Двинулся дальше. Небольшая комната, хозяйский кабинет. Бобков шагнул за порог. Справа на стене Надин портрет, тот самый, давний, с усмешливым углом рта и в зеленой блузке с обнаженными плечами. Бобков сделал еще несколько шагов вперед. Теперь кабинет окружил его, сделался его оболочкой, скорлупой. Вдруг вообразил он, что здесь живет. Ему стало уютно, и короткое мгновение в нем теплилось сознание, что где-то рядом, недалеко, переодевается, обнажаясь, прелестная женщина, с которой он был близок когда-то прежде и отныне пребудет вовеки. Потом вдруг кольнуло, что кабинет-то этот – не его, скорлупка-то чужая; женщина тоже не его, а этого, как там, Москвина. И что с этим делать?
– Мартын Иванович, вы где? – звала его Надя.
Он вышел из кабинета. Надя шла ему навстречу. Вечернее солнце проникало из библиотеки в коридор. Надино обнаженное плечо на мгновение полыхнуло в его оранжевом луче. Блеснул рукав платья из серебристой зеленоватой парчи, вытканной длинными стеблями неведомых растений с цветами…
Из бобковского мешка являлись яства, про существование которых Надя давно уже забыла. Нечто в вощеной бумаге. Бумага раскрывалась, обнажалась нежнейшая розовая ветчина. Вылетал из мешка румяный купол белого хлеба. За ним – стеклянная банка, полная бледно-желтого сливочного масла. Бутылочка подсолнечного с бумажной затычкой. Коричневая аршинная рыбина. Темные бутылки французского вина. Банки американской сгущенки, такие же точно, как те, что были украдены чекистами при обыске. Именно те?
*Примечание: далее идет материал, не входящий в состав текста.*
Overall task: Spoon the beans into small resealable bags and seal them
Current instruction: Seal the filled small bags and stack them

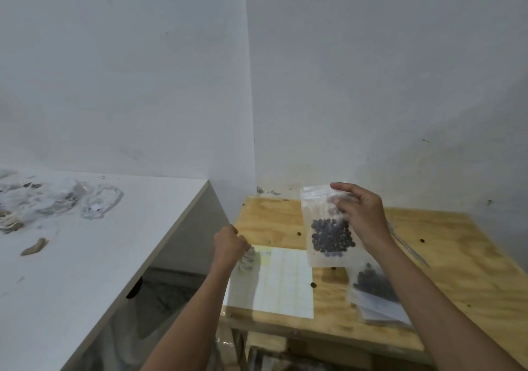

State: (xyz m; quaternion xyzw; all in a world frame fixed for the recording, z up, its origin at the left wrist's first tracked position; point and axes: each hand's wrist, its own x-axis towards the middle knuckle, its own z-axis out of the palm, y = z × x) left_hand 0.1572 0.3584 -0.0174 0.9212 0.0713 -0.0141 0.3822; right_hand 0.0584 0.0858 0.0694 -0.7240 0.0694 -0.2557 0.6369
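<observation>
My right hand (358,213) pinches the top of a small clear resealable bag (321,256) and holds it upright above the wooden table (457,256). Dark beans (333,237) fill the bag's lower middle. My left hand (230,242) is curled into a fist at the table's left edge, over the corner of a white gridded sheet (283,282). A small blurred grey thing (248,257) sticks out below its fingers; what it is cannot be made out. A second bag of beans (374,285) lies flat under my right forearm.
Loose beans (313,285) dot the wooden table. A thin shiny utensil (411,252) lies right of my right wrist. A white table (85,270) on the left holds crumpled plastic (100,202). A gap separates the tables. Walls close the corner behind.
</observation>
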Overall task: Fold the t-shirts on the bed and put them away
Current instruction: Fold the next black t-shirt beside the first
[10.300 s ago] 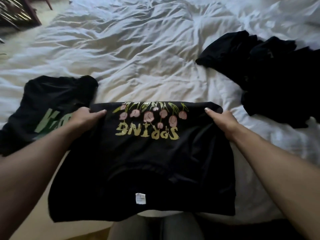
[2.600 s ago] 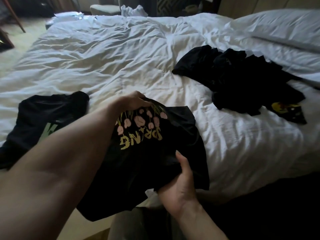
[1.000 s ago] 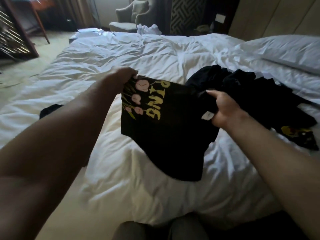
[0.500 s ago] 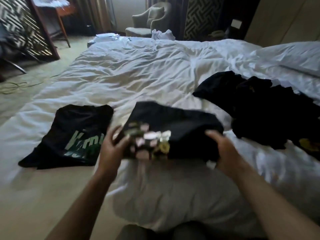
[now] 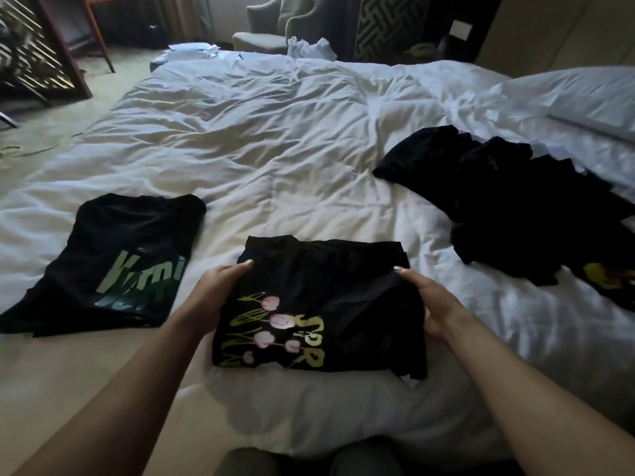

– Это для вашей дочери, – сказал Бобков. – А где она, кстати?
– У родственников.
– У Веры Сергеевны?
– Вы даже про Веру Сергеевну знаете?
– Мы знаем про всё.
– Маша не у Веры Сергеевны, она в другом месте.
– Ну – ну.
– Вы пришли меня допрашивать?
– Да нет, – смутился Бобков.
– А зачем?
– Ну, так, вообще… повидаться, поговорить. Давайте выпьем. И вы покушаете.
Он принялся резать ветчину, хлеб, откупоривать вино. Надя расставляла посуду на низком столике перед диванчиком. Он снял куртку и портупею с револьвером, повесил на спинку стула. Сели на диванчик рядом. Бобков налил в бокалы вина, покосился на ее обнаженное плечо и сказал поспешно:
– Давайте выпьем за нашу встречу.
– С удовольствием, – отвечала Надя, и они легонько соприкоснулись бокалами.
Бобков выпил до дна, Надя только слегка пригубила. Он опять налил себе, выпил залпом и снова наполнил бокал.
– Пить хочется, – объяснил он. – Как тогда меня арестовали, в двенадцатом, то отправили в Орел. Это всем каторгам каторга, не каторга, а сплошной ужас. Костоломка. А гнали туда самых буйных, строптивых. Я такой, да. Попался, кто-то донес, из своих же. Четыре года отсидел. А тут революция!